Continuing advocacy with AORTA, he fought the planned widening of McLoughlin Boulevard, and recommended a light rail alternative. He proposed repurposing Memorial Coliseum as a multi-modal intercity transportation center. In 1984, he co-founded “The Beach Bus” to take over Greyhound bus service between Portland and Tillamook following deregulation of intercity bus service nationwide. After adding a second round trip with service up the coast to Seaside, he and his partner sold the business in 1990 to a Greyhound franchisee. While doubling the amount of service, they carried four times the riders that Greyhound had, validating Jim’s often-stated belief that better service is the key to higher ridership.

He helped form the Transit Riders Association. He helped opponents of the now-defunct “West-side Bypass” revive STOP. He pushed for a tunnel alternative for the western extension of the original MAX line. TriMet eventually chose a tunnel over a surface alignment, albeit not the tunnel route Jim had proposed. He worked with “River Front for People II” to push for removal of I-5 from the east bank waterfront and helped form “Citizens Concerned about Freeway Expansion” opposing the East Marquam Interchange Ramps Project. He opposed the Water Avenue Ramp, a southbound ramp to I-5 that would have swooped out over the East Bank Esplanade. Parts of the interchange were built, but not the Water Avenue Ramp.

He purchased a 1950’s era self-propelled rail passenger car (Budd Rail Diesel Car) and restored it to operability, then leased it to the Port of Tillamook Bay Railroad for excursion service. He eventually sold it to the Port after TriMet rejected an offer for use on its WES commuter rail service. He proposed an alternative to the MLK/Grand viaduct over the UP Railroad, and advocated for a downtown subway as an alternative to the surface reconstruction of the Transit Mall that placed the MAX Green Line on the surface.
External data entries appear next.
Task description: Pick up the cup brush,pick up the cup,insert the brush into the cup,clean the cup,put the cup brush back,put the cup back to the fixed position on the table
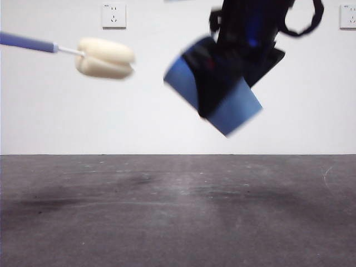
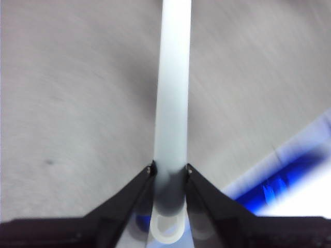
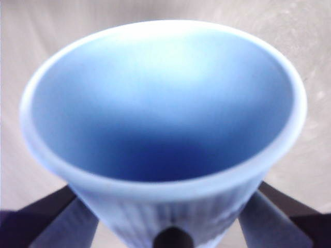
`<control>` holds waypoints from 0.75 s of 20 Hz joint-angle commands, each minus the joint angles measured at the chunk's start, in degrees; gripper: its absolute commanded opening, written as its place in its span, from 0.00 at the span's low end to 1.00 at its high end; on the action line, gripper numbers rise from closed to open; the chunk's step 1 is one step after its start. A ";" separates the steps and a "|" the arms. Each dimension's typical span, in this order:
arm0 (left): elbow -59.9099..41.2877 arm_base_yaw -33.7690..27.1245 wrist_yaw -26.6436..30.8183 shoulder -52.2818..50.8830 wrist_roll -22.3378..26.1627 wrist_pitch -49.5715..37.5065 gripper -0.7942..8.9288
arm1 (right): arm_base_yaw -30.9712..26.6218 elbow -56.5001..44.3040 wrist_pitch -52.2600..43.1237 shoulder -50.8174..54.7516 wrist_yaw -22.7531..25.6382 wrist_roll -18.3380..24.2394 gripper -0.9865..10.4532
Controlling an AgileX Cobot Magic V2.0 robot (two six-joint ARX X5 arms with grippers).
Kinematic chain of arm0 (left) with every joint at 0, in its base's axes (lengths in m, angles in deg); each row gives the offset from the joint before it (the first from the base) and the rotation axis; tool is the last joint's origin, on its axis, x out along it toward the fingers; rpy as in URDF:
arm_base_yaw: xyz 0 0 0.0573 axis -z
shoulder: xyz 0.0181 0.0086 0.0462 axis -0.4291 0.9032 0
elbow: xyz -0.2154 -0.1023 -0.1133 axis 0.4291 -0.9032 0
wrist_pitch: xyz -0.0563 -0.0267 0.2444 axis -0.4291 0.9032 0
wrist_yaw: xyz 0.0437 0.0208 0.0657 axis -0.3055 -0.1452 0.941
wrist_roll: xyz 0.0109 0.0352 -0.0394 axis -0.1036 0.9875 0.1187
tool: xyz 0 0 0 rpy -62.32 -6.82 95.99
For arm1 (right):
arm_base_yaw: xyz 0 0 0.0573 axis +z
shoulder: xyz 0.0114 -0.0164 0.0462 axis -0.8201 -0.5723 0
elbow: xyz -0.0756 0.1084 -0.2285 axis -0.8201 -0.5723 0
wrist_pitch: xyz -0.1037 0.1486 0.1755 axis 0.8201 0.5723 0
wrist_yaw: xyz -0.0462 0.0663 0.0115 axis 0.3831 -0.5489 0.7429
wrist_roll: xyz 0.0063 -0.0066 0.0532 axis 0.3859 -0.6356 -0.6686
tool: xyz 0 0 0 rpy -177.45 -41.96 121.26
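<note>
The cup brush (image 1: 103, 58) hangs in the air at the upper left of the front view, its cream sponge head pointing right and its grey handle running off the left edge. My left gripper (image 2: 170, 173) is shut on the brush's handle (image 2: 173, 93) near its white looped end. The blue cup (image 1: 236, 108) is held tilted high above the table (image 1: 178, 211), to the right of the sponge head and apart from it. My right gripper (image 1: 222, 83) is shut on the cup, its jaws on either side of the ribbed wall (image 3: 170, 217). The cup's inside (image 3: 165, 103) is empty.
A white wall with two power sockets (image 1: 114, 15) stands behind the table. The blue cup also shows blurred in the left wrist view (image 2: 279, 186), beyond the brush handle.
</note>
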 commanded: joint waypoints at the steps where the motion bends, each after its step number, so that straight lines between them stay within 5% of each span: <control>1: -5.81 -0.20 1.86 0.35 -9.40 -6.86 0.07 | 0.07 0.11 -1.73 4.13 -0.90 -13.70 0.07; 6: -21.75 -0.20 2.01 4.00 -22.34 -33.35 0.07 | 0.07 0.11 -2.29 13.07 -5.07 -17.79 0.07; 10: -22.51 -0.59 4.28 14.12 -23.65 -47.36 0.07 | 0.11 0.11 -1.99 18.62 -10.80 -20.06 0.07; 15: -22.49 -1.57 2.71 29.70 -24.57 -58.69 0.07 | 0.17 0.11 1.77 22.88 -10.80 -20.02 0.07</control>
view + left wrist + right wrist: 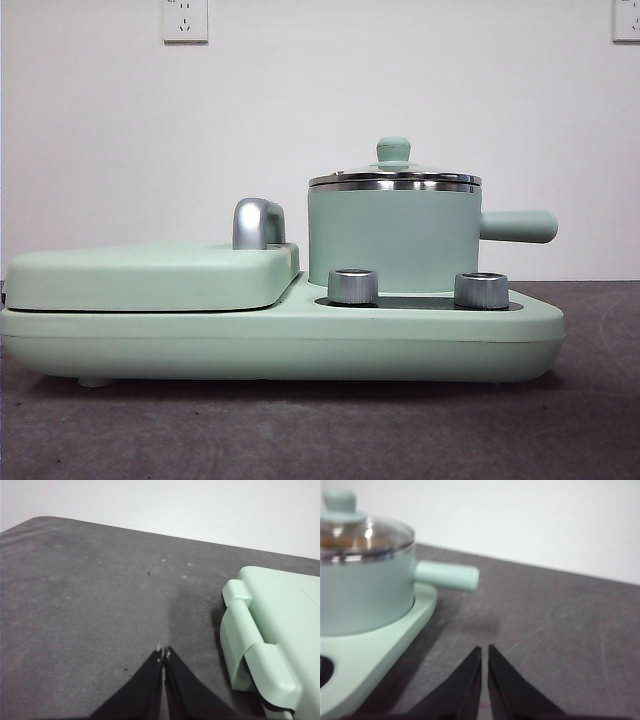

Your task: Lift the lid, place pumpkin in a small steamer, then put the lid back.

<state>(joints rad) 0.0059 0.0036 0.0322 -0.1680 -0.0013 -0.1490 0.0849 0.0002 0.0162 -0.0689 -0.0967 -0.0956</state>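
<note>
The small steamer (390, 240) stands on the right half of the mint-green base, its side handle (518, 226) pointing right. The lid (394, 178) sits shut on its steel rim, mint knob on top. The right wrist view shows the steamer (365, 590) and the lid (365, 532) close by. Only a dim orange-brown tint shows through the glass, so the pumpkin is hidden. My right gripper (484, 649) is shut and empty over the table, beside the base and short of the side handle (447, 576). On the far side of the unit, my left gripper (163, 652) hangs shut and empty above bare table.
A flat hinged griddle cover (150, 275) with a chrome handle (258, 222) fills the left half of the base (280, 345). Two steel dials (352, 286) (481, 290) sit in front of the pot. The unit's hinged corner (280, 630) lies near my left gripper. The tabletop (100, 605) is dark grey.
</note>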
He designed and built a station shelter at the northern extension of the Willamette Shore Trolley, later moved south to Bancroft Street.

He did volunteer transit analysis for the Rosewood Initiative and East Portland Action Plan and bird-dogged the Columbia River Crossing (CRC). He proposed a lower-cost “Common Sense Alternative” to the CRC. He renewed his advocacy for better alternatives when the CRC was revived as the “Interstate Bridge Replacement” project. He worked with Bus Riders Unite! (BRU) when it was formed, and continued until his death.

Jim urged TriMet to consider putting light rail in a tunnel to bypass the slow slog that Blue Line MAX riders experience downtown. He also proposed an east-side light rail bypass of downtown between the Rose Quarter and OMSI. He urged Metro to consider a higher-speed tunnel as an alternative to a slow Barbur Boulevard alignment for the Southwest Corridor project (which voters failed to fund in a 2020 election). He asked Metro and TriMet to consider alternative service plans for the Division FX2 bus line. He opposed TriMet ‘s “A Better Red” project in favor of more equitable, cost-effective alternatives and continued his advocacy for solving the MAX bottleneck at the Steel Bridge with a tunnel alternative. He opposed destruction of the Hollywood Transit Center.

Jim was frugal, and asked government to spend money cost-effectively. He lobbied legislators unsuccessfully to let voters decide whether to keep constitutional restrictions on use of gas taxes. No doubt this list is not complete. He will be missed. This story in “BikePortland” provides additional perspective on Jim’s advocacy.